Athletes Benefit From Bananas

By David C. Nieman, DrPH, Facsm, Director, Human Performance Lab,
North Carolina Research Campus; Professor, Appalachian State University (Boone, NC)

A newly published study in the prestigious journal, PLoS ONE [a peer-reviewed, open-access online resource reporting scientific studies from all disciplines], confirms that bananas are an effective and healthy energy source for athletes. My research group from the Kannapolis-based Appalachian State University Human Performance Laboratory at the North Carolina Research Campus used a new technology called metabolomics and showed that bananas provided fuel to the working muscles just as well as a popular sports drink. Metabolomics using mass spectrometry-based techniques to measure the shift in hundreds of metabolites or small molecules in the body that occur in response to nutrition and exercise interventions.

Bananas are common at road race events because they are a cost-effective energy source for athletes, and contain high amounts of the sweat electrolyte potassium. A direct comparison of bananas with sports drinks as a fuel source during exercise had not yet been investigated. In the PLoS ONE publication, we theorized that bananas offered several unique advantages for athletes.  One medium banana contains about 27 grams of carbohydrate (half as sugars), 105 calories and is a good source of potassium and vitamin B6. Potassium is an important electrolyte during exercise, and the sugars in bananas are a mixture of glucose, fructose, and sucrose, similar to what is found in sports drinks. The glycemic index of bananas is 51 (low-to-medium rating), meaning the sugars in a banana are not released too fast or too slow, an important potential benefit for the exercising athlete. The antioxidant value of bananas is higher than most athletes perceive and is equal to levels found in kiwi fruit and orange juice. Thus, as hypothesized, bananas appear to be a unique mixture of carbohydrates, nutrients, and antioxidants that may provide good nutrition support during prolonged and intensive exercise.

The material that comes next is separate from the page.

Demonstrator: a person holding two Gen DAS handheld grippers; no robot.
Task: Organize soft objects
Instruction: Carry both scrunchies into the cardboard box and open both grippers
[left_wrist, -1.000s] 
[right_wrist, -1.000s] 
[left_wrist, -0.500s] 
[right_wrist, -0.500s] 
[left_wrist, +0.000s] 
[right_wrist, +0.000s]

Trained cyclists from the Charlotte, NC, metropolitan area were recruited and agreed to engage in two 75-kilometer cycling race trials in the Human Performance Lab. In randomized order, cyclists either ingested specified quantities of a sports drink or bananas. Results from this study support the perception of athletes that bananas are a healthy alternative to sports drinks.  We had trained cyclists race 75 kilometers on their bicycles on CompuTrainers (RacerMate, Seattle, WA) in the lab. In randomized order, subjects exercised once while drinking about one cup of sports beverage every 15 minutes or a second time while consuming one-half banana every 15 minutes with water. An in-depth metabolomics analysis of blood samples obtained from the athletes showed that bananas provided all of the fuel needed for intense exercise, and equaled the rate of the sports drink.

The typical increase in inflammation and oxidative stress following intense exercise was attenuated to a similar degree by bananas and the sports drink, significantly below levels experienced when just water was consumed. Bananas also provided added nutritional benefits including a boost in antioxidant capacity, and significant potassium and vitamin B6.

We concluded that ingestion of bananas before and during prolonged and intensive exercise is an effective strategy, both in terms of fuel substrate utilization and cost, for supporting performance.  Most athletes are health-conscious, and try to consume nutrient-dense diets to support their heavy training. The data from this study support the growing trend of athletes to use fresh and dried fruit as substitutes for sugar-laden sports drinks. We are currently conducting similar studies using watermelon slurry, a blended fruit and vegetable juice, and selected flavonoids from blueberries and green tea to determine their efficacy in helping the athlete meet the physiologic demands of prolonged and intensive exercise.